Assume the player has perfect memory, and that even after flipping a card back over, they are able to remember which card has what number on it. My question is: what is the expected number of turns to complete a game given $n$ starting pairs?

I have thought about this problem, and have come up with a few observations. Let $E(N,k)$ represent the expected number of moves to win from a state with $2N$ total face-down cards ($N$ unfound pairs) remaining and $k$ face-down cards that the player knows the value of.
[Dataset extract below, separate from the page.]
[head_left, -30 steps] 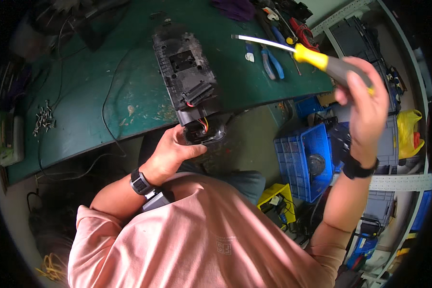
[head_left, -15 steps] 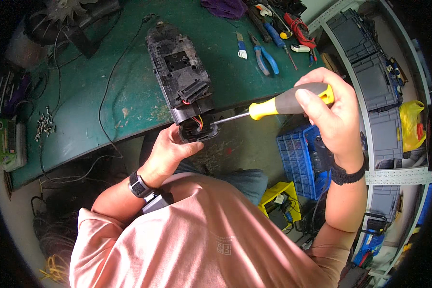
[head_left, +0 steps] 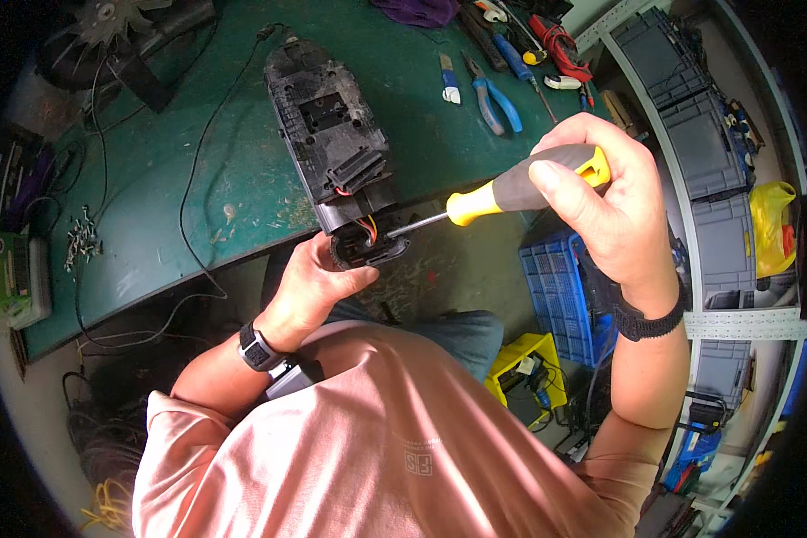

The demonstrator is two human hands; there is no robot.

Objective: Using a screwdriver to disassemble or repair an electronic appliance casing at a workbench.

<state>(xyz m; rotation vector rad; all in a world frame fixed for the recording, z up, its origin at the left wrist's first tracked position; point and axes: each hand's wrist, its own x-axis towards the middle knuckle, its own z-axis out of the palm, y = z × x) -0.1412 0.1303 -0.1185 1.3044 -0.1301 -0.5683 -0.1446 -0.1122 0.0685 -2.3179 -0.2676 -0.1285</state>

  • No matter what, we have $k\leq N$, since by PHP, $k>N$ implies that there are at least 2 face-down cards that share a value and where the player knows both their locations. Then the next move would be to flip all these "known" face-down pairs until $k\leq N$ again.
  • $E(N,k)=\frac{k}{2N-k}(E(N-1,k-1)+1)+\frac{2N-2k}{2N-k}\cdot\frac{1}{2N-k-1}(E(N-1,k)+1)+\frac{2N-2k}{2N-k}\cdot\frac{2N-2k-2}{2N-k-1}(E(N,k+2)+1)+\frac{2N-2k}{2N-k}\cdot\frac{k}{2N-k-1}(E(N-1,k)+2)$
  • $E(N,N)=N$
  • $0\leq a<b\leq N\implies E(N,a)>E(N,b)$
  • $\lim_{N\to\infty} E(N,0)-E(N,k)=\frac{k}{2}$
  • $\lim_{N\to\infty} E(N,N-k)-E(N,N)=k$
  • There exists some constant $X$ such that $\lim_{N\to\infty} E(N,0)=X\cdot N$.

If I am not mistaken, the goal to find the expected number of turns to complete a game with $n$ starting pairs reduces to finding that constant $X$. However, I am stuck here. I know $\frac{3}{2}<X<\frac{1+\sqrt{5}}{2}$, but not much more.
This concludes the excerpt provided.